The Sunken Billions: The Economic Justification for Fisheries Reform
- Author: Ragnar Arnason, Kieran Kelleher and Rolf Willmann
- Language: English
- Subject: World fisheries
- Publisher: Joint publication by the World Bank and the FAO
- Publication date: 2008
- Media type: Print
- ISBN: 978-0-8213-7790-1
- OCLC: 297146442
- Dewey Decimal: 338.3/727 22
- LC Class: SH328 .S79 2009

= The Sunken Billions =

2008 study published by the World Bank and the Food and Agriculture Organization

The Sunken Billions is a study jointly published in 2008 by the World Bank and by the Food and Agriculture Organization of the United Nations (FAO). The report shows that the difference between the potential and actual net economic benefits from marine fisheries is about USD 50 billion per year or some USD 2 trillion over the last three decades.

According to the report, "by improving governance of marine fisheries, society could capture a substantial part of this $50 billion annual economic loss. Through comprehensive reform, the fisheries sector could become a basis for economic growth and the creation of alternative livelihoods in many countries. At the same time, a nation's natural capital in the form of fish stocks could be greatly increased and the negative impacts of the fisheries on the marine environment reduced."

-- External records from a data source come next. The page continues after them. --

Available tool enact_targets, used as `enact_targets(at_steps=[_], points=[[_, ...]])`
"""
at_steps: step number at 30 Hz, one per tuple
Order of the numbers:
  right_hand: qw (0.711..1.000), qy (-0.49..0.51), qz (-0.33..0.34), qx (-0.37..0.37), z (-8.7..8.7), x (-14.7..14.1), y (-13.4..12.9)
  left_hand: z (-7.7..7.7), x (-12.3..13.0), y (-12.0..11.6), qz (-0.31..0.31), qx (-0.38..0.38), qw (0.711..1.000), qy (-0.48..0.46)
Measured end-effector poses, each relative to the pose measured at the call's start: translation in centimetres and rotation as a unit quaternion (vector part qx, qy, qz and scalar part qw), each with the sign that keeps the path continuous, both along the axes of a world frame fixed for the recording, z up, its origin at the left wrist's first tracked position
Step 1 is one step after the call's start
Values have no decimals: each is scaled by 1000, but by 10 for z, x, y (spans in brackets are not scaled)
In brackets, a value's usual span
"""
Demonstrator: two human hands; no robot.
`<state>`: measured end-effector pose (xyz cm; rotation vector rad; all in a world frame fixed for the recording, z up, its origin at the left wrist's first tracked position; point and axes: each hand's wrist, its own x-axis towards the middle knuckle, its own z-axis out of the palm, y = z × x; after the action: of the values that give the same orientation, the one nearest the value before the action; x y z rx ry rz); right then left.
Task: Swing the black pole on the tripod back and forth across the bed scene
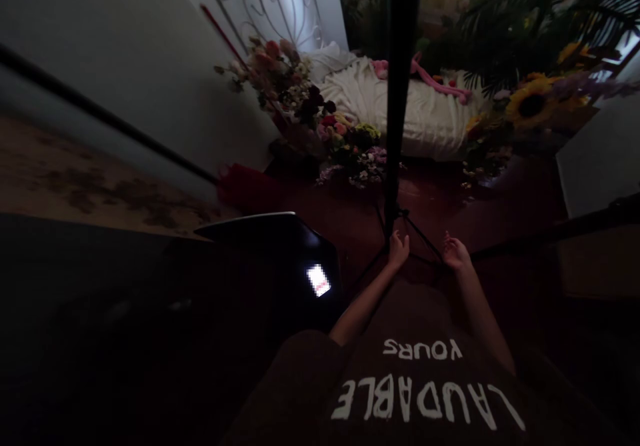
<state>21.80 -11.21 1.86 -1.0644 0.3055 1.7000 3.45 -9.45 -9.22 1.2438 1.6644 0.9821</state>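
A black upright pole (397, 99) runs down in front of me to a stand with thin splayed legs (424, 234). My left hand (399, 251) is right beside the pole's lower end, thumb apart from the fingers; whether it touches the pole is hard to tell. To the right, my right hand (455, 253) is held palm up near the stand's legs, fingers loosely spread and nothing in them. Dim light hides finer detail of both hands.
At left is a dark flat surface (270, 239) bearing a bright blurred rectangle (319, 280). Beyond the stand, flowers (345, 133) front a seat draped in white cloth (430, 119). Sunflowers (531, 105) stand at right. Another dark pole (110, 119) slants across the left.
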Motion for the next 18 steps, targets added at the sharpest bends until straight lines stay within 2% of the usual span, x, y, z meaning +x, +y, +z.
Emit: enact_targets(at_steps=[2, 4, 7, 10, 14, 18], points=[[998, -3, -58, -10, -6, 24, -22, 1, 13, 7, -48, 18, 999, 5], [992, -12, -122, -18, -7, 46, -44, 10, 31, 19, -98, 52, 994, -2], [976, -47, -210, -21, 3, 71, -71, 33, 65, 34, -188, 109, 975, -36], [955, -108, -274, -17, 22, 83, -90, 63, 104, 41, -301, 157, 937, -78], [930, -203, -308, 0, 47, 83, -103, 105, 150, 34, -437, 203, 867, -127], [922, -247, -298, 8, 63, 81, -107, 134, 185, 19, -511, 216, 817, -160]])
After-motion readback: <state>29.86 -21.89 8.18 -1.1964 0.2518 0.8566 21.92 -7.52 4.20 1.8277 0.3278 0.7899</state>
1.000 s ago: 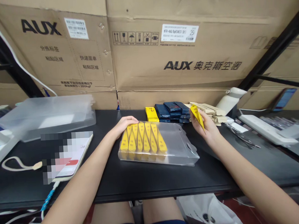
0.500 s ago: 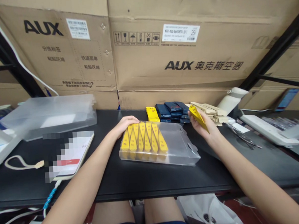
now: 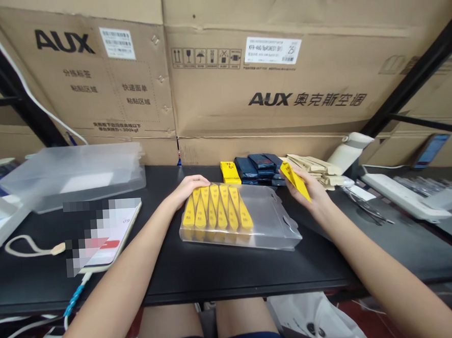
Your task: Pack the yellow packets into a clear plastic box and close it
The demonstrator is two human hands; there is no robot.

If fish stock were rebuilt, the current marine catch could be achieved with approximately half of the current global fishing effort. This illustrates the massive overcapacity of the global fleet. The excess competition over the limited fish resources results in declining productivity, economic inefficiency, and depressed fisher incomes.

A 2017 update of the report found that the difference between potential and actual economic benefits from global fisheries had grown to USD 83 billion per year.